What the exercise asks
Which lines run from the line with "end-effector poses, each" through the line with "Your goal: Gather" in the entries below? Print them exactly, both ends included, and nothing more.

-- Supplied information follows --

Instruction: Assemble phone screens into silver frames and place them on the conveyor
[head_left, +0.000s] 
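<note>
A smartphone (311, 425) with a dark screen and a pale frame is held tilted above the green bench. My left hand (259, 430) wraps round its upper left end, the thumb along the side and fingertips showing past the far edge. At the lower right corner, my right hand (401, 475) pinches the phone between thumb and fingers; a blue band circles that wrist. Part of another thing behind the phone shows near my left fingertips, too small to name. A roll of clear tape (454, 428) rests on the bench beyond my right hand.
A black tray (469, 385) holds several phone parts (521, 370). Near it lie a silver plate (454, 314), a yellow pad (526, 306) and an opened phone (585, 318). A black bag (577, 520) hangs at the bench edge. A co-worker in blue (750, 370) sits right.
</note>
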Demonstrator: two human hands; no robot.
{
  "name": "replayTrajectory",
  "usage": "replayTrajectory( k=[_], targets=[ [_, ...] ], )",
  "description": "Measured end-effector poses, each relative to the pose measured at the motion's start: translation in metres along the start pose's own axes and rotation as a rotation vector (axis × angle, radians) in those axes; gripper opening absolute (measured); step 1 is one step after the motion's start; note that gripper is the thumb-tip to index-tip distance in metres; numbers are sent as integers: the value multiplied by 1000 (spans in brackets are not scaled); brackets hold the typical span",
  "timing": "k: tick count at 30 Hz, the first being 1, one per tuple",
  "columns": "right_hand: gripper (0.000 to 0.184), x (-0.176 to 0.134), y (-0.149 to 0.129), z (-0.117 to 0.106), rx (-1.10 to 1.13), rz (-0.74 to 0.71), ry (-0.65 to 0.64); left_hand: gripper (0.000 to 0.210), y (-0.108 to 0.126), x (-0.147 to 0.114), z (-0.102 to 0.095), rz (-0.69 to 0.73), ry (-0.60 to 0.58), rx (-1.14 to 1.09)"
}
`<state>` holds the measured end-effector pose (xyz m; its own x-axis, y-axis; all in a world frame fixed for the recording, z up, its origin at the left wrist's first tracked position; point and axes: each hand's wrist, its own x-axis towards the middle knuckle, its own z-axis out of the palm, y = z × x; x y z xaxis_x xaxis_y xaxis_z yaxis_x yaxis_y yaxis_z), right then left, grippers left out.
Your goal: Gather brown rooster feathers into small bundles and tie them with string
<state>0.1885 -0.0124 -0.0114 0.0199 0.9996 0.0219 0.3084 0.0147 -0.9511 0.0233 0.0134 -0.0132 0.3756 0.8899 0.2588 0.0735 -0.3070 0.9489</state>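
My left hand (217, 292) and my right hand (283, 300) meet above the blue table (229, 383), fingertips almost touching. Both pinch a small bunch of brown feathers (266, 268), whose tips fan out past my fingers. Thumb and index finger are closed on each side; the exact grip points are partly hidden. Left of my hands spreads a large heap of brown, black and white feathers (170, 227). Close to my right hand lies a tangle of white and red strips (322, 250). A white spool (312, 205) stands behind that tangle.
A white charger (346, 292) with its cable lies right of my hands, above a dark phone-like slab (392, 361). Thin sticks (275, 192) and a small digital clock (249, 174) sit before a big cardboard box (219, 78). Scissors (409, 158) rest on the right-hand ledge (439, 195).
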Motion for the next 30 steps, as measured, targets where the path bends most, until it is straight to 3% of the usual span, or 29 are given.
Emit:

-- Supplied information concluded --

Output below
  "description": "Measured end-effector poses, each relative to the pose measured at the motion's start: translation in metres along the start pose's own axes and rotation as a rotation vector (axis × angle, radians) in those axes; gripper opening absolute (measured); step 1 is one step after the motion's start; note that gripper is the thumb-tip to index-tip distance in metres; numbers are sent as integers: the value multiplied by 1000 (spans in brackets are not scaled); brackets hold the typical span",
  "timing": "k: tick count at 30 Hz, the first being 1, one per tuple",
  "columns": "right_hand: gripper (0.000 to 0.184), x (-0.176 to 0.134), y (-0.149 to 0.129), z (-0.117 to 0.106), rx (-1.10 to 1.13), rz (-0.74 to 0.71), ry (-0.65 to 0.64); left_hand: gripper (0.000 to 0.210), y (-0.108 to 0.126), x (-0.147 to 0.114), z (-0.102 to 0.095), rz (-0.69 to 0.73), ry (-0.60 to 0.58), rx (-1.14 to 1.09)"
}
`<state>` holds the measured end-effector pose (xyz m; its own x-axis, y-axis; all in a world frame fixed for the recording, z up, its origin at the left wrist's first tracked position; point and axes: each hand's wrist, its own x-axis towards the middle knuckle, its own z-axis out of the palm, y = z × x; x y z xaxis_x xaxis_y xaxis_z yaxis_x yaxis_y yaxis_z), right then left, grippers left out.
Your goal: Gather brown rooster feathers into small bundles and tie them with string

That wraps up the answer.